しかし人間の身体は老化とともに変化して行きます。

目については、どなたでも必ず「老眼」が起こります。老眼は、すなわち初期の白内障とお考え下さい。誰でも起こるのですが、人によって若くして生じる方、比較的高齢になっても老眼進行が軽い方、人それぞれ進行の状態は異なります。

ICLで近視が治っている場合、遠方は良く見えても近くが見にくくなるこの「老眼」が40歳半ば以降の問題となって現れます。

老眼の出現初期は、手元用のメガネ、「リーディング・グラス」や「老眼鏡」で近くの視力低下を補助します。しかし、「老眼=白内障」が進行するとやがて遠くも見づらくなっていきます(遠方視力低下)。

白内障が進行した場合は、手術による対応が必要です。

老眼は白内障手術で治すことが現在の標準的治療となっています。

遠近両用眼内レンズが使用できるようになっているため、「近視」、「遠視」、「老眼」、「乱視」まで、ご自身に最善の遠近両用眼内レンズを選択されると10分足らずの手術で一度に視力の問題は解決することが可能です。

この白内障手術の際に、レーシックを行った方では、眼内レンズの度数を決める際に誤差を生じやすいとされてきました。

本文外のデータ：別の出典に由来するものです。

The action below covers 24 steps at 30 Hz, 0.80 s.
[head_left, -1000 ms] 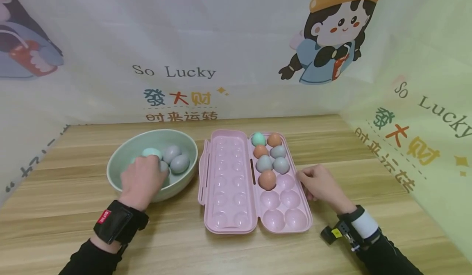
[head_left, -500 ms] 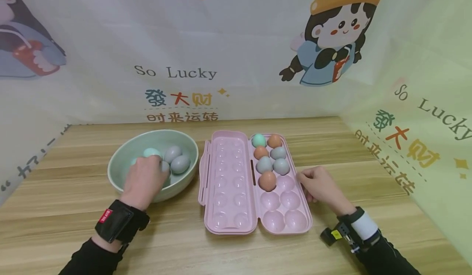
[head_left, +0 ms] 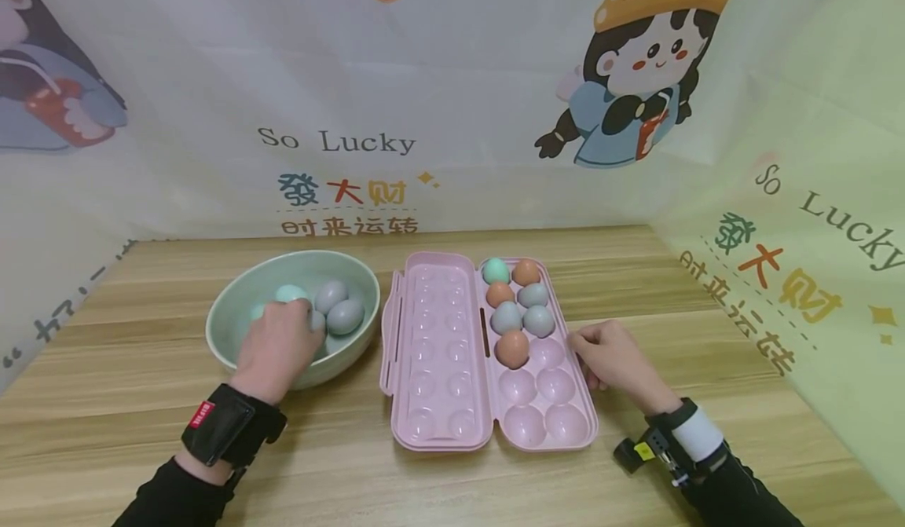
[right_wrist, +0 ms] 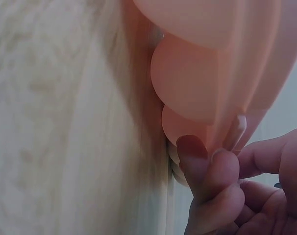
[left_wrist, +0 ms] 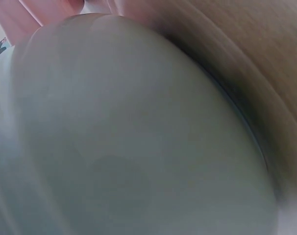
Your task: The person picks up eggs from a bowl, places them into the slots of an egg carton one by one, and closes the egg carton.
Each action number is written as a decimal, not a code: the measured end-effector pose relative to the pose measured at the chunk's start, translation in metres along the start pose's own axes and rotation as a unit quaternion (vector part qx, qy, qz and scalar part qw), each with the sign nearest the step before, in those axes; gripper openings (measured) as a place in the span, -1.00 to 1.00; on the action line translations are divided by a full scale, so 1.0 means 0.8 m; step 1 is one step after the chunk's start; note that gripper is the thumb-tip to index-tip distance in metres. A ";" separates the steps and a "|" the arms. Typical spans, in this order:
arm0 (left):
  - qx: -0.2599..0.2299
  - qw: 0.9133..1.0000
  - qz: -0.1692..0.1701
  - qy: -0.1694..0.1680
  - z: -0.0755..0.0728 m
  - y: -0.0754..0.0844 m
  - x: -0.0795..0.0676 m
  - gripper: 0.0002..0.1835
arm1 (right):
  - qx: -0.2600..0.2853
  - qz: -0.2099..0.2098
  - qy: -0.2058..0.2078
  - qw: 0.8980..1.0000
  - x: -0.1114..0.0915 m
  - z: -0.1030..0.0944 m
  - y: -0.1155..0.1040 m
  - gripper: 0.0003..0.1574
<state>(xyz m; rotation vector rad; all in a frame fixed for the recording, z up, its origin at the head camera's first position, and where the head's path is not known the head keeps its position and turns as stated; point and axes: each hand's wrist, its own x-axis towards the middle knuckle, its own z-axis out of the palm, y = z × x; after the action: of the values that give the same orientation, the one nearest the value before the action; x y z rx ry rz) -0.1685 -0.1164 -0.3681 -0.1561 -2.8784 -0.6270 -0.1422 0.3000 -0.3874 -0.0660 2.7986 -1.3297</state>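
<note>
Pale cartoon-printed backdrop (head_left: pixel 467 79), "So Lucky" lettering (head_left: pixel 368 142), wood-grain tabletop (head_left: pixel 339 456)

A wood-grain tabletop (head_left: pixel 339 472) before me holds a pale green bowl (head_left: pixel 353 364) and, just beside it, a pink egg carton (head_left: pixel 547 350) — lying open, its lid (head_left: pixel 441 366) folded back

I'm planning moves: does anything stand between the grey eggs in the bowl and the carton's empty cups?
Yes: first the bowl's rim, then the open pink lid, which lies between bowl and empty cups. The right hand holds the carton's outer edge, off that line.
</note>
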 end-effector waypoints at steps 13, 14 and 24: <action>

当院を含め、レーシック後の白内障手術を手掛けている施設では、上記の問題はおおむね解決されていますが、全く誤差を生じないというわけではありません。

これがレーシック後の白内障手術の問題として残っている今後の課題ではあります。

 

白内障手術時に眼内コンタクトはどうなる?

しかし、若いころに行ったICL(眼内コンタクトレンズ)は白内障手術の際にはどうするのでしょうか?

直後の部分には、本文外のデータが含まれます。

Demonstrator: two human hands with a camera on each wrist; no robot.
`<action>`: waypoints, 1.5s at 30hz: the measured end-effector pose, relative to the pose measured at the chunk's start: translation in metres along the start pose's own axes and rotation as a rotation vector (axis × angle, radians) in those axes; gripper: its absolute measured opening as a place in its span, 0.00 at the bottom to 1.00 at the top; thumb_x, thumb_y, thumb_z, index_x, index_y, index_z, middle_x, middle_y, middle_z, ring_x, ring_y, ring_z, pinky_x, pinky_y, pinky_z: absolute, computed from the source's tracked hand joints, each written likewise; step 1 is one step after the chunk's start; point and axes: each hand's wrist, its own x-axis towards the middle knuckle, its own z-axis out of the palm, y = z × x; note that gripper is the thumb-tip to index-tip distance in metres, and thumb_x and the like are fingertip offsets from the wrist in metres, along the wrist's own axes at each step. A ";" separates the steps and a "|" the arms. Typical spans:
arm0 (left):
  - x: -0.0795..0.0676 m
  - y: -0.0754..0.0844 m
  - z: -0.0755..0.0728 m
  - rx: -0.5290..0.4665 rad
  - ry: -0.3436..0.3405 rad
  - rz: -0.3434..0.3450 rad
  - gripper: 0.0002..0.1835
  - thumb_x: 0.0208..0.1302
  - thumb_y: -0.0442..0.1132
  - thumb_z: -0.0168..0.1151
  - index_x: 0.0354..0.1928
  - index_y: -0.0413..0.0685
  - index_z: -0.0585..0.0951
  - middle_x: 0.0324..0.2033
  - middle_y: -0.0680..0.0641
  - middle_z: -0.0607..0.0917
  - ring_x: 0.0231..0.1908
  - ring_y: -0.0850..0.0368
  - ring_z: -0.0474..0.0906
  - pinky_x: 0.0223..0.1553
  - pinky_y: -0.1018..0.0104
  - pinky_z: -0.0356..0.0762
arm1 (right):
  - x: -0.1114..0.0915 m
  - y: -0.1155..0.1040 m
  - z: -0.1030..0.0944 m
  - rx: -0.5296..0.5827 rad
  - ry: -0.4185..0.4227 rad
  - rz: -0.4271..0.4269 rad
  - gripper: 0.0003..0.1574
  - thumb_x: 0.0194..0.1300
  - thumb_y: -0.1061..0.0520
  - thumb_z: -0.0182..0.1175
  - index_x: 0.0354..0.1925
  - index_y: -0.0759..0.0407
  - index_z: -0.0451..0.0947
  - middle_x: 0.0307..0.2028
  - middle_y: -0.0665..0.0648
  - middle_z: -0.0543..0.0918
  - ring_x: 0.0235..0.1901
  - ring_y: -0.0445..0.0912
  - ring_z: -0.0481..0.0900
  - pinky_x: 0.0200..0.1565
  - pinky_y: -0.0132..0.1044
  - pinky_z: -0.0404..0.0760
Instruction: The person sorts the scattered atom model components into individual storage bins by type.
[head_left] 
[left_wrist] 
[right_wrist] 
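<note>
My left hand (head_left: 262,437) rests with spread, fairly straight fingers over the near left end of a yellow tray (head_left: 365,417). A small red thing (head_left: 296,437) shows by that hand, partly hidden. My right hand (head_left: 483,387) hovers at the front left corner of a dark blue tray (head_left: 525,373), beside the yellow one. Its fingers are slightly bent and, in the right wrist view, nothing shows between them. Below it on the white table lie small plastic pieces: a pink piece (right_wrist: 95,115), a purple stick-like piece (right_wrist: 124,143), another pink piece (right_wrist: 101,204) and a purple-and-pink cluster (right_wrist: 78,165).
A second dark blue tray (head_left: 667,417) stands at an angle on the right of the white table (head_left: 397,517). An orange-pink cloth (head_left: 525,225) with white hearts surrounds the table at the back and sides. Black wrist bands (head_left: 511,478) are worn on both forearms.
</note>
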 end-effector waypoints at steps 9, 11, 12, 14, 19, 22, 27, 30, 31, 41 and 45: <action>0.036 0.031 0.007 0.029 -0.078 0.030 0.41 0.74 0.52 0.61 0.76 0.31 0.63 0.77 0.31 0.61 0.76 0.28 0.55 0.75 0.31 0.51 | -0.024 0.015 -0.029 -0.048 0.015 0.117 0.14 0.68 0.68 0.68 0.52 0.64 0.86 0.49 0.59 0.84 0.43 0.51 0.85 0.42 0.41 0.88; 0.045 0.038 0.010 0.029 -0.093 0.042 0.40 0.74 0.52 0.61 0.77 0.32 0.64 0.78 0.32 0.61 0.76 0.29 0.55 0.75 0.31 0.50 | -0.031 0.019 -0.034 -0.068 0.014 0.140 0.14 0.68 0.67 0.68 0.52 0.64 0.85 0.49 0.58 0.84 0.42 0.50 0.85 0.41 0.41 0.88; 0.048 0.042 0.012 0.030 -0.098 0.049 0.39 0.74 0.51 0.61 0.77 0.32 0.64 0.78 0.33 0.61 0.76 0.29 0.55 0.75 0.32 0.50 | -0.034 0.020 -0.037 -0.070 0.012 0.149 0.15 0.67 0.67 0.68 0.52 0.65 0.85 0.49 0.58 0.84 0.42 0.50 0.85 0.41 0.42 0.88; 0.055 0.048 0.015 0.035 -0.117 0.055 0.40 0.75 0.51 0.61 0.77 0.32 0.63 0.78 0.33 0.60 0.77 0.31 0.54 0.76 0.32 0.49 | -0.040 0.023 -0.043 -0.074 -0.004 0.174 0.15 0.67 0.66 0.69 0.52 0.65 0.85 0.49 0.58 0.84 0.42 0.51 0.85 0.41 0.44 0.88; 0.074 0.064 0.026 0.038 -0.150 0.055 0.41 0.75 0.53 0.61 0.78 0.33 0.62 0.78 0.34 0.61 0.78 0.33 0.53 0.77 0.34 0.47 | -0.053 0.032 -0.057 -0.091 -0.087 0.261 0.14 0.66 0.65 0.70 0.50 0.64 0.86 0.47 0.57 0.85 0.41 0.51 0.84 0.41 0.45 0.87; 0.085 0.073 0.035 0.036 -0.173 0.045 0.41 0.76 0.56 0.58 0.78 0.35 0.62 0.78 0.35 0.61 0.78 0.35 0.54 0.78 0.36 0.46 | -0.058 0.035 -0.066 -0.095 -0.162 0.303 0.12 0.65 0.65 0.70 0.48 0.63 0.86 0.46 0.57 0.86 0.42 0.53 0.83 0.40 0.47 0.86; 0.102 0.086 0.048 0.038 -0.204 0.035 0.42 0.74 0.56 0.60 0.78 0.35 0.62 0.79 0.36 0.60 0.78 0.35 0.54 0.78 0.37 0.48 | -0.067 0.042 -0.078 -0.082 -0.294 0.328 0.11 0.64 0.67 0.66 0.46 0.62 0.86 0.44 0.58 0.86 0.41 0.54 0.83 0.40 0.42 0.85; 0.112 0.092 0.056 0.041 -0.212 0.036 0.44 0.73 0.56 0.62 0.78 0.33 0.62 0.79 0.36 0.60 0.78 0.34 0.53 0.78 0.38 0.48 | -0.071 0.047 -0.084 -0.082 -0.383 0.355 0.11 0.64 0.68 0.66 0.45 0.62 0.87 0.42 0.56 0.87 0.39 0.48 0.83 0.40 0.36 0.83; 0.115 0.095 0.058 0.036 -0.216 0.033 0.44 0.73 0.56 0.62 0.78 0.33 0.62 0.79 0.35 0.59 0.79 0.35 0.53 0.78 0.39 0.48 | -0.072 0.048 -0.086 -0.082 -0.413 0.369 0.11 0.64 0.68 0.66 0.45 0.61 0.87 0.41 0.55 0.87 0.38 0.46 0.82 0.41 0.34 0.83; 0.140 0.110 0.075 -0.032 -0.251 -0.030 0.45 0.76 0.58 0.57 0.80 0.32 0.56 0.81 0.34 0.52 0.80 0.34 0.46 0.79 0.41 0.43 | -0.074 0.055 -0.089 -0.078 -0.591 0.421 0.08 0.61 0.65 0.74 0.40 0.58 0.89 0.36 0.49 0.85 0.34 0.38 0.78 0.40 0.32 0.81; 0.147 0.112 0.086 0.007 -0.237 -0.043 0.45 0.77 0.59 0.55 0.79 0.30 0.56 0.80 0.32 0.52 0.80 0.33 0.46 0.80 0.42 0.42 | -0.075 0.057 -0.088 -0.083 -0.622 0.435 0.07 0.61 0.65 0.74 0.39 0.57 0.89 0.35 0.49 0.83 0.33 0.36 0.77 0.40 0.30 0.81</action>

ICLをはじめとした眼内コンタクトレンズは、入れ替えが可能です。と言うことは、比較的簡単に摘出することもできるのです。

そのため白内障手術時には、ICLの摘出および白内障手術を同時に行うことが可能です。

「近視はICLで治っても、老眼になるとICLがデメリットとなるのでは・・・。」と心配される方がいますが、全く問題ありません。

ICLの利点は、将来の白内障の治療の際にも殆ど問題を起こさないという点です。

そのため、レーシックの術後以上に、ICL術後の白内障手術は、眼内レンズ度数計算の問題を生じにくいのです。